■ **Work instructions**
For this exercise, write out the full listing that follows exactly and skip its pictures.

■ **Data block**
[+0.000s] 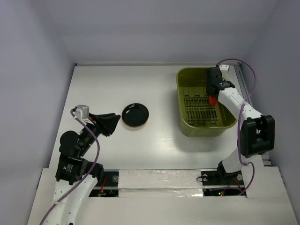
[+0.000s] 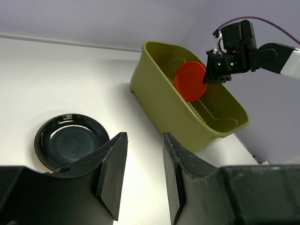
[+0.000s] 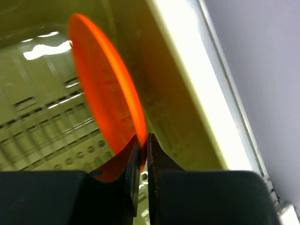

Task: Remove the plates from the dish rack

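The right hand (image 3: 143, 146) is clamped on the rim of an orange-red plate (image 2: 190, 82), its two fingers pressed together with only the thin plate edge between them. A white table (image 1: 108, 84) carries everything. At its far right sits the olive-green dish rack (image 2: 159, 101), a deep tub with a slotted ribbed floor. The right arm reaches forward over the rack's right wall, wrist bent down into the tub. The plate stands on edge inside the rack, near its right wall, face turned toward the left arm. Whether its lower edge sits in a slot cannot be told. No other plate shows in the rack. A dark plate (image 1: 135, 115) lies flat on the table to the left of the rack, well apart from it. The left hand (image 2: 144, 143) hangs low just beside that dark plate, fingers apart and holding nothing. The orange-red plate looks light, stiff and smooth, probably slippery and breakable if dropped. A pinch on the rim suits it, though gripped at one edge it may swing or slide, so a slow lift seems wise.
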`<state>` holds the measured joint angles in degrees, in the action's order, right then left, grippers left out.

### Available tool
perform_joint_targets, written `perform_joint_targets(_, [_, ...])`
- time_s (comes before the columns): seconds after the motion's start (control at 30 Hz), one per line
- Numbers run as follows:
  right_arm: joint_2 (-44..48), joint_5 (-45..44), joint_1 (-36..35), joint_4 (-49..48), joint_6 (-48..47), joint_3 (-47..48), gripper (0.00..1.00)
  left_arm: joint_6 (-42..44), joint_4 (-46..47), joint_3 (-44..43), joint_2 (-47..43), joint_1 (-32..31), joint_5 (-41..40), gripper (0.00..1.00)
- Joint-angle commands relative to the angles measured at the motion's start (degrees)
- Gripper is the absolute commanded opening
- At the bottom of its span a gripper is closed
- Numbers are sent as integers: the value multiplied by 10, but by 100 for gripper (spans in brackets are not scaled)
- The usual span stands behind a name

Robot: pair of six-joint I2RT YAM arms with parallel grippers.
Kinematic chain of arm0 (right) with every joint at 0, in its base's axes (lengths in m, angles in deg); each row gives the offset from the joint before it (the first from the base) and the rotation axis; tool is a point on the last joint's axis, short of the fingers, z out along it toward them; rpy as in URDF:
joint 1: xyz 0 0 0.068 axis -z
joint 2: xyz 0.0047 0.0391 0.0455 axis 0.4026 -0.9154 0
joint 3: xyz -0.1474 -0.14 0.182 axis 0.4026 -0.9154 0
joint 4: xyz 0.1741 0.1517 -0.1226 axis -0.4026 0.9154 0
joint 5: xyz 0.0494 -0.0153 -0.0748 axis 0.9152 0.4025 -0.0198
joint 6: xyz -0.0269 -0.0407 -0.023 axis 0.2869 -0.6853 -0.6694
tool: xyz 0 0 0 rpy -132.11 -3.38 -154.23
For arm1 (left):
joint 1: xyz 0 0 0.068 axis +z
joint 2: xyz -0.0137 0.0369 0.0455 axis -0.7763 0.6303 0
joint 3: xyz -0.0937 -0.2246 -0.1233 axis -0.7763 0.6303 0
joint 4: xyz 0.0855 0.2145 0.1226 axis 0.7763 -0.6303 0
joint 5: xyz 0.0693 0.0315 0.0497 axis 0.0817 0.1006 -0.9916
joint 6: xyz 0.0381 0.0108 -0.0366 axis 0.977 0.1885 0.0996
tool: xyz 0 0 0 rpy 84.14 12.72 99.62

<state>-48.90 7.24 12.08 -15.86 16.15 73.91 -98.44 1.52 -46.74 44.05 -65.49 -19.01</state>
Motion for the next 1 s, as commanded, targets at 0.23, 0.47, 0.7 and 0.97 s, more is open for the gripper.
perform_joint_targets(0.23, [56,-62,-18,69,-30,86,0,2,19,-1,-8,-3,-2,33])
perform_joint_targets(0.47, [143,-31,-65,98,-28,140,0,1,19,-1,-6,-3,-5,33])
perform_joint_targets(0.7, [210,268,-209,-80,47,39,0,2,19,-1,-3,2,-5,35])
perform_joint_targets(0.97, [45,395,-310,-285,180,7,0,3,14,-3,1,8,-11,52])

■ **Result of this exercise**
[+0.000s] 
[+0.000s] 
[+0.000s] 

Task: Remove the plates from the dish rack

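The right hand (image 3: 143, 146) is clamped on the rim of an orange-red plate (image 2: 190, 82), its two fingers pressed together with only the thin plate edge between them. A white table (image 1: 108, 84) carries everything. At its far right sits the olive-green dish rack (image 2: 159, 101), a deep tub with a slotted ribbed floor. The right arm reaches forward over the rack's right wall, wrist bent down into the tub. The plate stands on edge inside the rack, near its right wall, face turned toward the left arm. Whether its lower edge sits in a slot cannot be told. No other plate shows in the rack. A dark plate (image 1: 135, 115) lies flat on the table to the left of the rack, well apart from it. The left hand (image 2: 144, 143) hangs low just beside that dark plate, fingers apart and holding nothing. The orange-red plate looks light, stiff and smooth, probably slippery and breakable if dropped. A pinch on the rim suits it, though gripped at one edge it may swing or slide, so a slow lift seems wise.
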`<state>` holds the measured joint angles in degrees, in the action's order, right then left, grippers left out.

### Available tool
perform_joint_targets, written `perform_joint_targets(_, [_, ...])`
- time_s (comes before the columns): seconds after the motion's start (control at 30 Hz), one per line
- Numbers run as follows:
  right_arm: joint_2 (-44..48), joint_5 (-45..44), joint_1 (-36..35), joint_4 (-49..48), joint_6 (-48..47), joint_3 (-47..48), gripper (0.00..1.00)
  left_arm: joint_6 (-42..44), joint_4 (-46..47), joint_3 (-44..43), joint_2 (-47..43), joint_1 (-32..31), joint_5 (-41..40), gripper (0.00..1.00)
- Joint-angle commands relative to the angles measured at the motion's start (degrees)
- Gripper is the absolute commanded opening
- At the bottom of its span a gripper is closed
- Numbers are sent as integers: the value multiplied by 10, but by 100 for gripper (spans in brackets are not scaled)
- The usual span stands behind a name

Robot: pair of six-joint I2RT YAM arms with parallel grippers.
Kinematic chain of arm0 (right) with every joint at 0, in its base's axes (lengths in m, angles in deg); each row gives the offset from the joint before it (the first from the base) and the rotation axis; tool is a point on the last joint's axis, short of the fingers, z out along it toward them; rpy as in URDF:
joint 1: xyz 0 0 0.068 axis -z
joint 2: xyz 0.0047 0.0391 0.0455 axis 0.4026 -0.9154 0
joint 3: xyz -0.1474 -0.14 0.182 axis 0.4026 -0.9154 0
joint 4: xyz 0.1741 0.1517 -0.1226 axis -0.4026 0.9154 0
joint 5: xyz 0.0494 -0.0153 -0.0748 axis 0.9152 0.4025 -0.0198
joint 6: xyz -0.0269 -0.0407 -0.023 axis 0.2869 -0.6853 -0.6694
tool: xyz 0 0 0 rpy -132.11 -3.38 -154.23
For arm1 (left):
joint 1: xyz 0 0 0.068 axis +z
joint 2: xyz -0.0137 0.0369 0.0455 axis -0.7763 0.6303 0
joint 3: xyz -0.0937 -0.2246 -0.1233 axis -0.7763 0.6303 0
joint 4: xyz 0.0855 0.2145 0.1226 axis 0.7763 -0.6303 0
joint 5: xyz 0.0693 0.0315 0.0497 axis 0.0817 0.1006 -0.9916
joint 6: xyz 0.0381 0.0108 -0.0366 axis 0.977 0.1885 0.0996
tool: xyz 0 0 0 rpy 84.14 12.72 99.62

<state>-48.90 7.24 12.08 -15.86 16.15 73.91 -98.44 1.52 -46.74 44.05 -65.49 -19.01</state>
Motion for the next 1 s, as commanded, targets at 0.23, 0.47, 0.7 and 0.97 s, more is open for the gripper.
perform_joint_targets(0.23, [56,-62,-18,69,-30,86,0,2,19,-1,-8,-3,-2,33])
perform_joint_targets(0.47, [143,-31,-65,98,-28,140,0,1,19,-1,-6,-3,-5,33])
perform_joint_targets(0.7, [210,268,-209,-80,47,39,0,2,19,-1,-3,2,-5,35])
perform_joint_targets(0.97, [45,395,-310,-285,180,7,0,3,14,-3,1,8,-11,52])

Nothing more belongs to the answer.